New York: Crown, 2022
405 pp., $13.99, Kindle
Freedom has been the single driving force of my life. —Julia Haart (398)
Imagine being unable to touch your spouse for twelve days every month because of an ancient superstition.1 Imagine spending an entire day every week not using electricity, traveling, or working in any way. Imagine never watching TV, and rarely, if ever, watching movies. Imagine having to cover your hair, collarbones, knees, ankles, and elbows, regardless of the weather. Imagine being permitted only to shop at certain stores, eat at certain restaurants, dance in certain ways, and read certain books.
This is the reality for women living in ultraorthodox Jewish communities such as Monsey, New York, where Julia Haart grew up (men are subject to similar restraints). Her parents brought her into that community as a young child after fleeing Soviet Russia, and in Brazen: From Long Sleeves to Lingerie, she tells in vivid detail the incredible story of her personal journey to freedom. It’s a story of personal achievement, in which she developed her love of clothes and shoes into a career as a fashion designer, overcoming the irrational restrictions of the religion in which she was raised. So how did she go from being covered head to toe to designing lingerie?

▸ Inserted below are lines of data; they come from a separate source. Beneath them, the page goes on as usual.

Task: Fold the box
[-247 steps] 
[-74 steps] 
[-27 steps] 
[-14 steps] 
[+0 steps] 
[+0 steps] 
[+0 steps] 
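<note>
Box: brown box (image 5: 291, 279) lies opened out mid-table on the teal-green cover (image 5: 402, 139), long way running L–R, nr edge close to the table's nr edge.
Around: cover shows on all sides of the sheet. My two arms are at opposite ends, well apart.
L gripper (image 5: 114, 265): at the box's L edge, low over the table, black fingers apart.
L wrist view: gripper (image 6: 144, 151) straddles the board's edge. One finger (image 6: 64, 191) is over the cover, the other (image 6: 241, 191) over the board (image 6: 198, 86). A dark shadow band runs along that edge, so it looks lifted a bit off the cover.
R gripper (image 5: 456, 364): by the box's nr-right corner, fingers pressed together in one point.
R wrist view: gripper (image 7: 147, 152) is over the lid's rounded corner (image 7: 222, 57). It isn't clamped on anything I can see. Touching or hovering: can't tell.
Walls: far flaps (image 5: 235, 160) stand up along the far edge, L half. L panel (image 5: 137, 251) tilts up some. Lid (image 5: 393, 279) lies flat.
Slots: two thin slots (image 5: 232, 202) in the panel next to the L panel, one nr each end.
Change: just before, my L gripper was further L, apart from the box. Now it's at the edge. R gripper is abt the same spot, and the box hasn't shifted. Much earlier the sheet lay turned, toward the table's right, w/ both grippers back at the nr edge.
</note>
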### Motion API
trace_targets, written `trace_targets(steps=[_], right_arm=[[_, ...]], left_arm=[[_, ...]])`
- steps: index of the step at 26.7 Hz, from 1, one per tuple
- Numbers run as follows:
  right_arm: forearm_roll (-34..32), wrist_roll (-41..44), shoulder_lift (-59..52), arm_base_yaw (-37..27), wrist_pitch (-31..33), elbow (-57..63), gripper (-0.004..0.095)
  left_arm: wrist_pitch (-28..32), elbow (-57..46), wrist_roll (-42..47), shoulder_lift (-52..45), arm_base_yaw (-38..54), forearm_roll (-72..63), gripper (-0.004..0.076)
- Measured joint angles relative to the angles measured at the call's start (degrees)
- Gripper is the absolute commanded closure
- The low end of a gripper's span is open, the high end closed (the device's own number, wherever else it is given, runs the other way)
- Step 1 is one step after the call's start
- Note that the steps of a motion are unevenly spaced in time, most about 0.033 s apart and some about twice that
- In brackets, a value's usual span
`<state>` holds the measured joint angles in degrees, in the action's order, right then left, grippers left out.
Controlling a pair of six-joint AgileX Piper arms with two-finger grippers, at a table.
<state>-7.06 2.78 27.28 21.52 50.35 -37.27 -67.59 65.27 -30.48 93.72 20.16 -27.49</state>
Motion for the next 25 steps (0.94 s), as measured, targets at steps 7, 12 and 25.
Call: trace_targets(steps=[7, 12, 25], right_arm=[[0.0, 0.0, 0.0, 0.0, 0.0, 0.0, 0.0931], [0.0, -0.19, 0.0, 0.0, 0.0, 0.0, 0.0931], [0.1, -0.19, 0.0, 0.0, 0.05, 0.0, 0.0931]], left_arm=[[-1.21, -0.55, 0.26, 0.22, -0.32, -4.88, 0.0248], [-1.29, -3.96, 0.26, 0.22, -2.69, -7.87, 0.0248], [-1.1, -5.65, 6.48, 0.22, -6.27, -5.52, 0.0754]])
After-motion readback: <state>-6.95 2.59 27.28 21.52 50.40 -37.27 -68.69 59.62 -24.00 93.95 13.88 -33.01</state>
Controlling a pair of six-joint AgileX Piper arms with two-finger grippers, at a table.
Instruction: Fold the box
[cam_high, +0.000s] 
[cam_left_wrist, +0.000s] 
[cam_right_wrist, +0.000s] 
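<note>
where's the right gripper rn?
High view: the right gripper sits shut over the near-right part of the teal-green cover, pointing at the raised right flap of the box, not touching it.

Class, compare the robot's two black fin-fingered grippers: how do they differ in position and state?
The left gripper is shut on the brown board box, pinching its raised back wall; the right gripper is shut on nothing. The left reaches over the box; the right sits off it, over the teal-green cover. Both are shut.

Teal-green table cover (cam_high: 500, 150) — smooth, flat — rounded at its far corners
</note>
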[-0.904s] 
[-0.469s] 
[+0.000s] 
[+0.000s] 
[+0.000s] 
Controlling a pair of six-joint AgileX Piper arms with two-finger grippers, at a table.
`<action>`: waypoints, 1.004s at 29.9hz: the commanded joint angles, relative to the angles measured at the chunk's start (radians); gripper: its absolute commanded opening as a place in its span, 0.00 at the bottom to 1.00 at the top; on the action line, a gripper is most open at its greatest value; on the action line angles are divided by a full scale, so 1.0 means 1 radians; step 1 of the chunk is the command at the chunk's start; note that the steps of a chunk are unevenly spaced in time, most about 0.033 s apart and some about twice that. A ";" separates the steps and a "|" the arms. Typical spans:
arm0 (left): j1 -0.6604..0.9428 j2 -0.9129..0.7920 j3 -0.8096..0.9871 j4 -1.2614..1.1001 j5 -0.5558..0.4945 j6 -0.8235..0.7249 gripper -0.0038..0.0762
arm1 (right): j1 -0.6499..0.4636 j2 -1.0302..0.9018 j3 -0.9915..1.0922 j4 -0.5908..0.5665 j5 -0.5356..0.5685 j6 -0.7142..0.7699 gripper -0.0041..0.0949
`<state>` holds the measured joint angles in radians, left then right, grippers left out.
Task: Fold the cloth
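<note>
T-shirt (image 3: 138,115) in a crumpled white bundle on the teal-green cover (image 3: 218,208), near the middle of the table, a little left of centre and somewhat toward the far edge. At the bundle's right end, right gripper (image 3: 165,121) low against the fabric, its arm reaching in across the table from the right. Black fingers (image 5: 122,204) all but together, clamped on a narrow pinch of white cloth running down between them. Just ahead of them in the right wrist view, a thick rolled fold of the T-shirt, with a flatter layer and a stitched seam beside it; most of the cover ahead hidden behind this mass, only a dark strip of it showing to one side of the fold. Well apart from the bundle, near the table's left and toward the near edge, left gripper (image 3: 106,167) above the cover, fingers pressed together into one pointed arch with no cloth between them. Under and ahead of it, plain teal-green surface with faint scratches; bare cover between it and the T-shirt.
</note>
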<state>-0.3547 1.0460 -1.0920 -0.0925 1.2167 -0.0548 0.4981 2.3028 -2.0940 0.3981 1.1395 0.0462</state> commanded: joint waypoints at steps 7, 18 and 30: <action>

After Haart and her parents moved to the United States, distant relatives encouraged them to descend deeper and deeper into orthodox Judaism. Eventually, they moved to Monsey, an ultraorthodox community, where she went to an all-girls school that focused heavily on religious studies, prohibited the girls from playing sports, and strictly limited their activities in other fields, such as dancing. As she grew up, she learned that the most socially acceptable career for a man was as a rabbi and the only permitted jobs for women were as teachers or secretaries—and only in religious institutions. . . .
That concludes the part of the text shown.